I have chihuahuas too (since 1983).


----------



## Chiwi (Jul 8, 2009)

Hey I have a brand new chihuahua puppy which is only 8 weeks old, i was having some real problems finding a little jumper that would fit her, i have found some at Decorate Your Dog (Powered by CubeCart) but wondered if anyone had any knitting patterns they would share so that she can have more than one!


----------



## pommum (Jun 16, 2008)

I have a smooth coat chi tri colour girl along with my 8 poms, she is a lovely dog and is great with my kids even though she was bullied by two children as a pup before we got her.

As you can see her ears tend to bend over at the tips we have had her looked at by someone from the chi club and they believer her ears have been damaged by the children pulling on them and what not.

She had a rough time of it before she got to us, as she had been bought as a 6 week old christmas present for these two horrid kids.

take care

Sarah


----------



## LostGirl (Jan 16, 2009)

pommum she is gorgeous!

Im not normally a fan of chi (bit small for me) but they have been growing on me since seeing pics on here, and she is the cutest i think ive ever seen!!


----------



## pommum (Jun 16, 2008)

Daynna said:


> pommum she is gorgeous!
> 
> Im not normally a fan of chi (bit small for me) but they have been growing on me since seeing pics on here, and she is the cutest i think ive ever seen!!

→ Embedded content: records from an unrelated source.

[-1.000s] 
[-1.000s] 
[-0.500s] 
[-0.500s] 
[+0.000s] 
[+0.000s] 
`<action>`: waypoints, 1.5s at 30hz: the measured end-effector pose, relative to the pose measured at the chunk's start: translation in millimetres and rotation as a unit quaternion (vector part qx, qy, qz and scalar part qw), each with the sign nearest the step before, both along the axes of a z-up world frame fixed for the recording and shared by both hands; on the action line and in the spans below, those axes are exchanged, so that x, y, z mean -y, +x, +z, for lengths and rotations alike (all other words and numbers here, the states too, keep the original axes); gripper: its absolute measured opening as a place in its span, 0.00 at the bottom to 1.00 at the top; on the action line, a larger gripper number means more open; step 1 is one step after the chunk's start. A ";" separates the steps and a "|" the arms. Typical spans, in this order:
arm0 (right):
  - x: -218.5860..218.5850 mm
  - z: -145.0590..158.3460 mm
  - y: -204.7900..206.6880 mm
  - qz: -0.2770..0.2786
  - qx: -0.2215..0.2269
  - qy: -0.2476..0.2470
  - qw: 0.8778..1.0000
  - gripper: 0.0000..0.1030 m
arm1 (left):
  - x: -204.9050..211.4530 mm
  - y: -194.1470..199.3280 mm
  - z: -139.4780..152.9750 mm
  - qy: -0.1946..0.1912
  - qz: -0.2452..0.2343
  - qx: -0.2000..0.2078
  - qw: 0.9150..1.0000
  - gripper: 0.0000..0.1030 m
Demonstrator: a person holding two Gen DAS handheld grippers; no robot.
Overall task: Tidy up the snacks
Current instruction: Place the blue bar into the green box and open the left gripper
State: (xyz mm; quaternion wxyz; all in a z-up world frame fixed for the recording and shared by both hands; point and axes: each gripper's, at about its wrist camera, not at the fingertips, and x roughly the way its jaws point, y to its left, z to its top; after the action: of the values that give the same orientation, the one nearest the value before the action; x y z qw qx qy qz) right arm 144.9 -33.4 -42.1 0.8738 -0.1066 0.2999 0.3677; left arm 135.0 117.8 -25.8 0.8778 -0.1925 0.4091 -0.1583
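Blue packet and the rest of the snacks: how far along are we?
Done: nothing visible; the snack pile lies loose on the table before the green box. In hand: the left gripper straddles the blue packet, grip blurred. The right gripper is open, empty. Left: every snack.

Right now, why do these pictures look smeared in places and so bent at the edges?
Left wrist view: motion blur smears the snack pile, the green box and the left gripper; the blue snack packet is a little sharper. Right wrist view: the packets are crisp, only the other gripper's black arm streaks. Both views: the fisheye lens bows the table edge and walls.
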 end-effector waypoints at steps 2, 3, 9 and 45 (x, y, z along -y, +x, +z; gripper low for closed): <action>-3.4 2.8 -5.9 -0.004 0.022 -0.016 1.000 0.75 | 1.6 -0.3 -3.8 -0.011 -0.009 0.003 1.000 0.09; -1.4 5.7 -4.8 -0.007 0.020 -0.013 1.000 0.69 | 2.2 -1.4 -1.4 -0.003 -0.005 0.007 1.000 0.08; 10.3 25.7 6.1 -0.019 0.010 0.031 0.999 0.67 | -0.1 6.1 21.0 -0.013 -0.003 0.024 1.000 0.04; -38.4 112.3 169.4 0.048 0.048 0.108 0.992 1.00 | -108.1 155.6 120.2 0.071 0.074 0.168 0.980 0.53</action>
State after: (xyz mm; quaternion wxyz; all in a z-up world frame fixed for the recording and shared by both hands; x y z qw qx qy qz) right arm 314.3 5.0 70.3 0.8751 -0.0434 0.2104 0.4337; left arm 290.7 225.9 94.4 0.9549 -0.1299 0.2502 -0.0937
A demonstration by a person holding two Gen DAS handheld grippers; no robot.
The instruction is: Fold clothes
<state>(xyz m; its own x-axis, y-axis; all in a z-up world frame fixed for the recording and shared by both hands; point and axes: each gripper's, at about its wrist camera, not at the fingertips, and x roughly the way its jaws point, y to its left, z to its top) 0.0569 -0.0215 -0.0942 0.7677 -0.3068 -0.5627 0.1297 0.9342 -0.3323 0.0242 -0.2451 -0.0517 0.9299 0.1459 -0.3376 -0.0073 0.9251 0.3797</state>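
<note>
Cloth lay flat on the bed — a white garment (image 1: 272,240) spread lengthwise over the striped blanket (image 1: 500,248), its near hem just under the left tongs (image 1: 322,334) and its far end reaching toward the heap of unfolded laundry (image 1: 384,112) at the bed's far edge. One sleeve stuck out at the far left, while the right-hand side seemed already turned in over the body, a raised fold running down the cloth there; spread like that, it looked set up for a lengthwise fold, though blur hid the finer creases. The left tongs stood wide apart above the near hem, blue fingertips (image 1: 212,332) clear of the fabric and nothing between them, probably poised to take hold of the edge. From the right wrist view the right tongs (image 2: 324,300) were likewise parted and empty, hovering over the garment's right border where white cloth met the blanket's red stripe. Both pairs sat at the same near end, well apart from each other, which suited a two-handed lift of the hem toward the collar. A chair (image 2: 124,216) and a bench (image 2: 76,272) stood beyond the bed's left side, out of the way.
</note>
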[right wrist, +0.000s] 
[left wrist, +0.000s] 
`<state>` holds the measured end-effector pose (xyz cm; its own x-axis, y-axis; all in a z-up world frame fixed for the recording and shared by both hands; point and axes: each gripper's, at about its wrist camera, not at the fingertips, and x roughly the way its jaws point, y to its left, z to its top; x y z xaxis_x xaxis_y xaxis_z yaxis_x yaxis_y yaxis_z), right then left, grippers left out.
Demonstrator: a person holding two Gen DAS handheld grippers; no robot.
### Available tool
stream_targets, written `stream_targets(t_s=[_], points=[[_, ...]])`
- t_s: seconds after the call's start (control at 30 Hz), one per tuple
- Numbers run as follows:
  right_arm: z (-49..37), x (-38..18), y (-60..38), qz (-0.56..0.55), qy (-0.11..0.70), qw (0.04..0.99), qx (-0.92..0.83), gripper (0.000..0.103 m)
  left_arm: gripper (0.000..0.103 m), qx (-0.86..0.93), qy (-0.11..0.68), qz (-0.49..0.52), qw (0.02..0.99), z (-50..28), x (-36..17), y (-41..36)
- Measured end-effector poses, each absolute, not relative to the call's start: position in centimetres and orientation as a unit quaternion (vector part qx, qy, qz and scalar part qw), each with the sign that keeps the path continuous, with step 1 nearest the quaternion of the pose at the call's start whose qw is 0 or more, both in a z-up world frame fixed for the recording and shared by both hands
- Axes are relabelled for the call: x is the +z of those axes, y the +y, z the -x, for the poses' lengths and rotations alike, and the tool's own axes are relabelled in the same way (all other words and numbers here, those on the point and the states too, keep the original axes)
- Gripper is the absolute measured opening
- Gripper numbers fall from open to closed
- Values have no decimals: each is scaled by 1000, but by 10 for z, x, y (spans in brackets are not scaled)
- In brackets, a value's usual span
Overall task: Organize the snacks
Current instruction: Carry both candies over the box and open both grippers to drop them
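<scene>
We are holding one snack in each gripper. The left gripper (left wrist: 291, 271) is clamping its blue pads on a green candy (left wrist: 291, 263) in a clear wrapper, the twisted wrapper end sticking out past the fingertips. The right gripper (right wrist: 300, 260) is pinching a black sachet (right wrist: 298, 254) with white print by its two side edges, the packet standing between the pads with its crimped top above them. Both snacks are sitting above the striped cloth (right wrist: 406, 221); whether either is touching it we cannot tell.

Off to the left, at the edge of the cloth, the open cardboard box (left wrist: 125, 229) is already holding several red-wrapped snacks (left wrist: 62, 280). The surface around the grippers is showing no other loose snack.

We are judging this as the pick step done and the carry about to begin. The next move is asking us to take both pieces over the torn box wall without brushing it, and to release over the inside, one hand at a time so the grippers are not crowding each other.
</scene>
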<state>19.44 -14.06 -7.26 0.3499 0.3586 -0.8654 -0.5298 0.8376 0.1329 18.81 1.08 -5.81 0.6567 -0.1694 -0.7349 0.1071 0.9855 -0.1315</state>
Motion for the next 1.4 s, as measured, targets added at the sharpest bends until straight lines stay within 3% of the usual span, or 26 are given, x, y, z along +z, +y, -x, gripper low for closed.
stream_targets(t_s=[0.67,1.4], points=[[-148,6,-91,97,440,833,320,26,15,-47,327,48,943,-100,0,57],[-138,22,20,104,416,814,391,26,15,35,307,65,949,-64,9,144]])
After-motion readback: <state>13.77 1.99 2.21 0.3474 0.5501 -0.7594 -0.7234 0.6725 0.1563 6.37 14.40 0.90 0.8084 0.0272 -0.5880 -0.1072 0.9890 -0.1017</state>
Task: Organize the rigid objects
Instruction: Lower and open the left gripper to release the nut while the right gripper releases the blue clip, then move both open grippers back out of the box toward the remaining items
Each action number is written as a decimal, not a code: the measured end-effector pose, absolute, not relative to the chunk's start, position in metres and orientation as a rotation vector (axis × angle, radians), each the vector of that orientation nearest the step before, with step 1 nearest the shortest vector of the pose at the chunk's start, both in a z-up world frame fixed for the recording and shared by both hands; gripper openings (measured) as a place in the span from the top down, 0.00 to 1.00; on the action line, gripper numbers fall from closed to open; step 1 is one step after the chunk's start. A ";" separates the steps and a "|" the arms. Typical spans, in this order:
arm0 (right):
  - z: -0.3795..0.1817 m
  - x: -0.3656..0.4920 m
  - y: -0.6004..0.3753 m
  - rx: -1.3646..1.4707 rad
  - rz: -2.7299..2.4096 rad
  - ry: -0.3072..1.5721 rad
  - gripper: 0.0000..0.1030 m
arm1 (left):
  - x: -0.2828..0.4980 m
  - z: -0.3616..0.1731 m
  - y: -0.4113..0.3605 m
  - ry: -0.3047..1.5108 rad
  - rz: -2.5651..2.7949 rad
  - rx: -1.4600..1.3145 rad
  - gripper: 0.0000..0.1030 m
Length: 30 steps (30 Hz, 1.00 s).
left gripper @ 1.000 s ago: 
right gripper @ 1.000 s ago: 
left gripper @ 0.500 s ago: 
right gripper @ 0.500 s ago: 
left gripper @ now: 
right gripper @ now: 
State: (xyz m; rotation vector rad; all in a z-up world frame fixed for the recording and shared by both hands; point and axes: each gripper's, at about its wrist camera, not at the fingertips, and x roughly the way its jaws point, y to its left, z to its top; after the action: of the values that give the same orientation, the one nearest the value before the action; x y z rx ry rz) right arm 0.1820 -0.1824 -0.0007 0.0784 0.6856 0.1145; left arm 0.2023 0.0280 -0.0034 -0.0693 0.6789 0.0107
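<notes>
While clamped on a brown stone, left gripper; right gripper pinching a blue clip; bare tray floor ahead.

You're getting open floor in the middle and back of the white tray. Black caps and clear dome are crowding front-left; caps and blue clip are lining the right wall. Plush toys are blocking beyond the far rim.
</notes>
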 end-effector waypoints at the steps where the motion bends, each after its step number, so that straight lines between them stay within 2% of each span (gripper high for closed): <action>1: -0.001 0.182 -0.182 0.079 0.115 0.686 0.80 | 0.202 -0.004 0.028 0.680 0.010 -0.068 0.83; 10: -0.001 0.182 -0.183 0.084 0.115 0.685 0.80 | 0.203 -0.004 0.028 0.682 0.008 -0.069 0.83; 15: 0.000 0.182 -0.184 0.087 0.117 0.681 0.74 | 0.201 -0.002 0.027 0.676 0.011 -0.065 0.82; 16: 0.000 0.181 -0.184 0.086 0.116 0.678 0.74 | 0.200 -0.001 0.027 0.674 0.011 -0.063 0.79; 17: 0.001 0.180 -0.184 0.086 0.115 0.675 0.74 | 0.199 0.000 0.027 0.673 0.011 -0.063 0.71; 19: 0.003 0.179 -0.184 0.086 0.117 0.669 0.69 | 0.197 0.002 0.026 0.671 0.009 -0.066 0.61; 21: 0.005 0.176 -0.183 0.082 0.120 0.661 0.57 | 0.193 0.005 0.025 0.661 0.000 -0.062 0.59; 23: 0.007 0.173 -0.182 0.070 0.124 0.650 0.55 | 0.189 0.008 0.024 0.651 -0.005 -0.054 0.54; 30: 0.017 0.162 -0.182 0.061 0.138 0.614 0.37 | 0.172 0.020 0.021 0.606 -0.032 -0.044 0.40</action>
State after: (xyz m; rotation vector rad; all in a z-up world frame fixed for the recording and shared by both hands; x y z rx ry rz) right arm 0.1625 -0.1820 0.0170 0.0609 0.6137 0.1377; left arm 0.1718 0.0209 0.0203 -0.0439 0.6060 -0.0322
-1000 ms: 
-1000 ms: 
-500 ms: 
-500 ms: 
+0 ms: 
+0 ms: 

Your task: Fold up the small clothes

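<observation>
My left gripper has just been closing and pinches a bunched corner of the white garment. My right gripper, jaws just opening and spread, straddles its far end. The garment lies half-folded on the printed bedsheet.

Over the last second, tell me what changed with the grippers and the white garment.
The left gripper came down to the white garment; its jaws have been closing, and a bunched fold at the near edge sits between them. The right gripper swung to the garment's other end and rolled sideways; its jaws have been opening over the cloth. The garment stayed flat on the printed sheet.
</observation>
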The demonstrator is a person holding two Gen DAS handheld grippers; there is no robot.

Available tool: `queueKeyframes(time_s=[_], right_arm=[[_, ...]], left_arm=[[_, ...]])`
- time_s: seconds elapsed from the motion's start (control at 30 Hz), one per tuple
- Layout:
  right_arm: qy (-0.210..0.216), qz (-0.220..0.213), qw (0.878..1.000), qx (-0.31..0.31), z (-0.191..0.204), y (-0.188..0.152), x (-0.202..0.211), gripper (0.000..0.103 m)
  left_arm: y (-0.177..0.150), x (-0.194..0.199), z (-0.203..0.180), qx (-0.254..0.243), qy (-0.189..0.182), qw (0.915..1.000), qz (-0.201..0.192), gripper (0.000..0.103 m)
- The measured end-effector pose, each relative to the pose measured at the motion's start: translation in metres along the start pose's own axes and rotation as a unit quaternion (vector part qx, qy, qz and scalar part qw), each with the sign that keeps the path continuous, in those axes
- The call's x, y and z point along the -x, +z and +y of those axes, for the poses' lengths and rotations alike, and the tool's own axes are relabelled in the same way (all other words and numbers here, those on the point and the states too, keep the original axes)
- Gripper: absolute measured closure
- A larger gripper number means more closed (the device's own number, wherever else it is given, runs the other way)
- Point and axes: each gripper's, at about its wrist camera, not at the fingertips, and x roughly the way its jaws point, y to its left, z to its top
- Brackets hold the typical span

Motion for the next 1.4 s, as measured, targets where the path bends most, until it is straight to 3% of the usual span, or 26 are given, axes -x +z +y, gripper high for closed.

Thank you Daynna, We think she is georgous too but then we are biased lol.
I always wanted a chi as my mum used to breed them when I was a little baby, plus I also was fed up f people calling my poms Chihuahua's that now I have her to walk with us so if people ask then they can see that she is a chi and they are nothing like them. ikeep saying I am going to get them t-shirts made saying "I am not a Chihuahua" for when we go out for walks round the carboot sales socialising etc...

take care

Sarah


----------



## clueless (May 26, 2008)

Chiwi said:


> Hey I have a brand new chihuahua puppy which is only 8 weeks old, i was having some real problems finding a little jumper that would fit her, i have found some at Decorate Your Dog (Powered by CubeCart) but wondered if anyone had any knitting patterns they would share so that she can have more than one!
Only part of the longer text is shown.